Un an après la création du ministère des Affaires pénitentiaires, la violence armée, les trafics et la corruption n'ont pas cessé dans les prisons surpeuplées du Venezuela, où une mutinerie a encore causé presque 30 morts ces dernières semaines, soulignent experts et ONG.    

Selon des organisations non gouvernementales, depuis que le président Hugo Chavez a créé ce ministère, dans la foulée d'une mutinerie qui avait fait plus d'une trentaine de morts en juin 2011 dans les environs de Caracas, entre 523 et 567 détenus ont été tués en prison et 1200 blessés, des chiffres en hausse par rapport aux années précédentes.

Humberto Prado, directeur de l'Observatoire vénézuélien des prisons (OVP), a expliqué cette semaine à l'AFP que ces prisons surpeuplées et disposant de peu de gardiens créaient « des conditions inhospitalières (qui) sont des déclencheurs de violences », attisées par les luttes pour faire main basse sur les trafics.
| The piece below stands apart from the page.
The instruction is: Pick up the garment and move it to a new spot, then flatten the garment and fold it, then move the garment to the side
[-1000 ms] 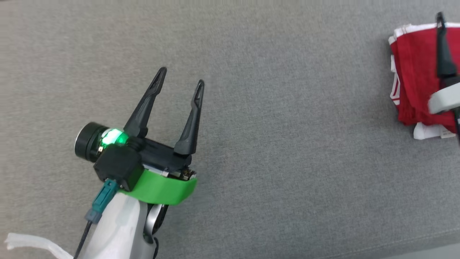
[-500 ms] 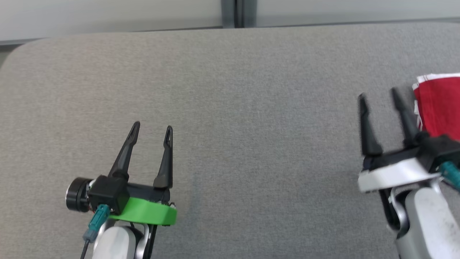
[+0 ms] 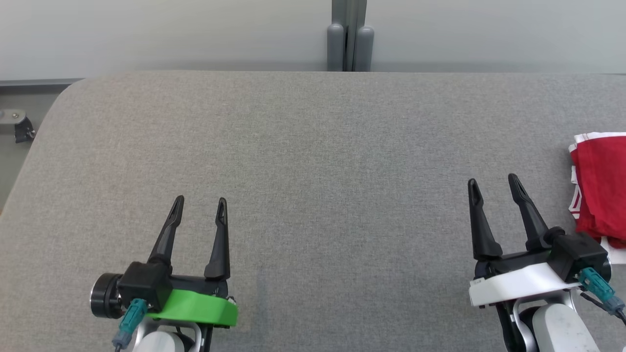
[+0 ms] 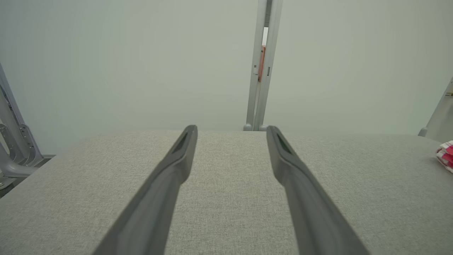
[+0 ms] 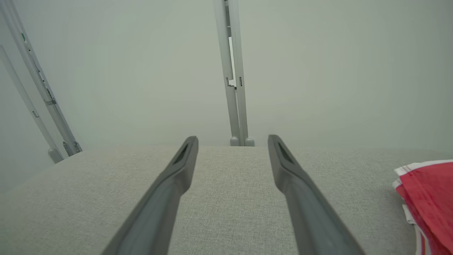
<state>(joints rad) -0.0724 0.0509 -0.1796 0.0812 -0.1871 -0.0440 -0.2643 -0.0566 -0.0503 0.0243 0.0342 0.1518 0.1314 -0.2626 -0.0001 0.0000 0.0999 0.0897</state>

Il y a « trop d'argent (généré) par le trafic d'armes et de drogues, les séquestrations et les enlèvements » dirigés depuis l'intérieur des centres de détention, a-t-il poursuivi.

Dans ces bâtiments mal entretenus et sans hygiène, beaucoup de meurtres sont commis lors d'affrontements entre bandes rivales disposant d'imposants arsenaux constitués d'armes entrées grâce à la complicité des surveillants de La Garde nationale, selon les experts du secteur.

Le trafic d'« armes (...) est le fait des autorités civiles et militaires qui surveillent (les prisons), ce ne sont pas les mères, les conjointes ou les épouses qui les passent », a assuré de son côté à l'AFP le criminologue Fermin Marmol.

La dernière mutinerie en date, fin juin début juillet, a fait 28 morts et 18 blessés dans la prison de Merida (ouest), selon un bilan de l'OVP, bien que le gouvernement n'ait admis que 12 décès « dus à des maladies qui se sont aggravées » au cours des violences.

« Les détenus ont le contrôle »

Pour M. Marmol, l'épisode de Merida illustre clairement que « dans les prisons vénézuéliennes, les détenus ont le contrôle », leurs leaders créant « de mini États dans l'État qui deviennent de grands monstres » ingérables pour les autorités.

Des 34 prisons du pays, « les prisonniers en contrôlent quasiment la totalité », a affirmé pour sa part Carlos Nieto, responsable de l'ONG Une fenêtre pour la liberté.

Les violences à Merida démontrent selon lui que « la dégradation du système pénitentiaire (...) atteint désormais des prisons qui étaient préservées », a-t-il estimé, rappelant que jusqu'à il y a peu, ce centre était pacifique et abritait même un programme public de musique symphonique.

La ministre des Affaires pénitentiaires, Iris Varela, une ancienne députée proche de Hugo Chavez, a été nommée en juillet 2001, après les émeutes de la prison de El Rodeo en juin, les plus meurtrières qu'ait connues le pays.

Un an plus tard, Mme Varela, qui a ordonné en mai 2012 l'évacuation contestée d'une prison du centre de Caracas après des semaines de violences, a assuré que le gouvernement avait « avancé » et porté « de grands coups à la mafia ».

Elle a en outre mis en place des procédures pour limiter les retards de procédures, réformer les prisons, proposer des emplois aux détenus et annoncé la création de 24 nouveaux centres de détention dans les deux prochaines années.

Mais pour les experts, le problème des prisons vénézuéliennes, qui abritent 50 000 détenus pour 14 000 places, selon les autorités, est aggravé par la faiblesse de leurs ressources - environ 7 $ par jour et par prisonnier, d'après l'OVP - et leur administration centralisée.